▶ [Given information]
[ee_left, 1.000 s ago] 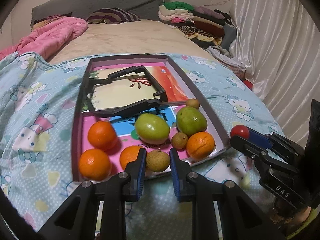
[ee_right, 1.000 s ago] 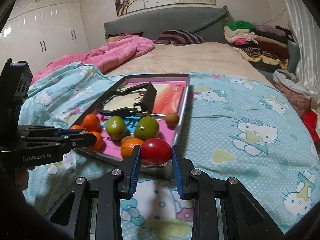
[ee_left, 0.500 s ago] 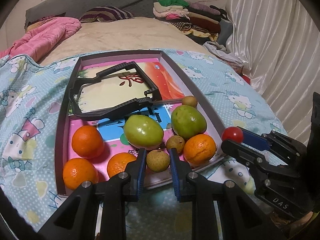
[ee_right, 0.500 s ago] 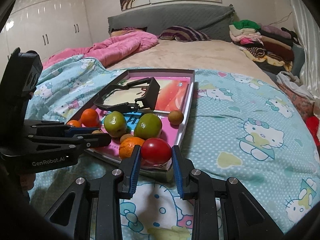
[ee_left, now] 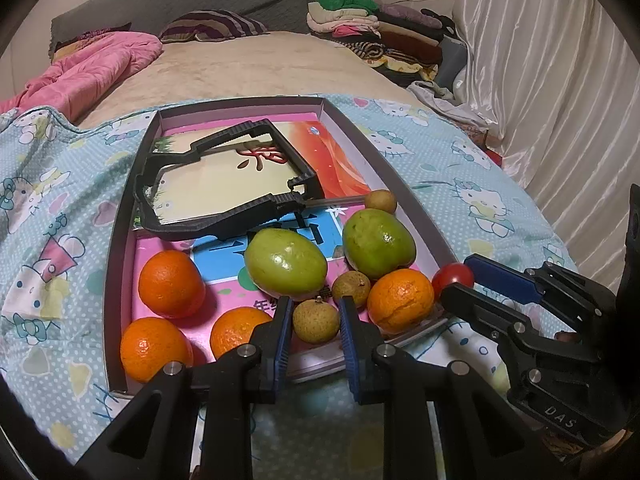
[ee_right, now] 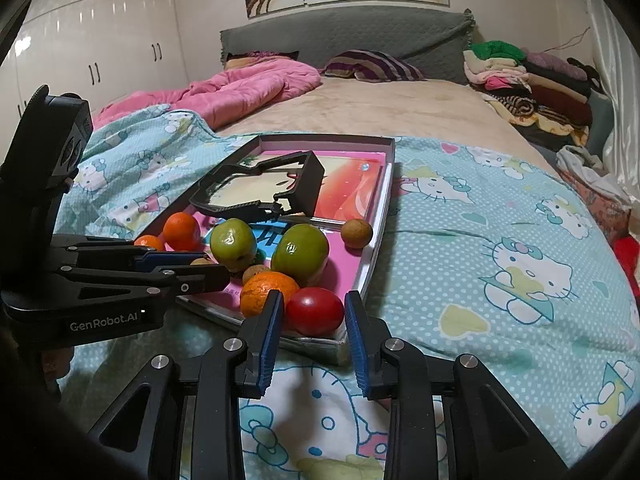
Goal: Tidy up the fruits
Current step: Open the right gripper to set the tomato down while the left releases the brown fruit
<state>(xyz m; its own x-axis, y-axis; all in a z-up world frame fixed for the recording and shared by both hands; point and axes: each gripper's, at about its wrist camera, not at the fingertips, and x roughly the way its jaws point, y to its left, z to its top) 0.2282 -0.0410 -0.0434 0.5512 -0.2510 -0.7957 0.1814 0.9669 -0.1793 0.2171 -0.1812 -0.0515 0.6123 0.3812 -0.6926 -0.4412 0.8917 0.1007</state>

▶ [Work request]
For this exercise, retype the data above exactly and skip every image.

▶ [Written answer]
[ee_left, 1.000 s ago] 
[ee_right, 1.000 s ago] 
[ee_left, 0.500 s ago] 
[ee_right, 0.500 s ago] 
[ee_left, now] 
[ee_right, now] 
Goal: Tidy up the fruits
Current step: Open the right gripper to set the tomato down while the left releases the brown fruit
<state>(xyz m; its own x-axis, y-axis; all in a z-up world frame fixed for the recording and shared by both hands; point and axes: each gripper's, at about its wrist camera, not at the fingertips, and x roughly the way its jaws point, y to its left, z to its top) 0.2282 -0.0410 -0.0434 0.5512 -0.2510 -0.7957 0.1814 0.9669 -0.1793 0.2171 -0.1812 -0.0515 0.6123 0.3812 -0.6926 -0.4412 0.8917 0.1007</state>

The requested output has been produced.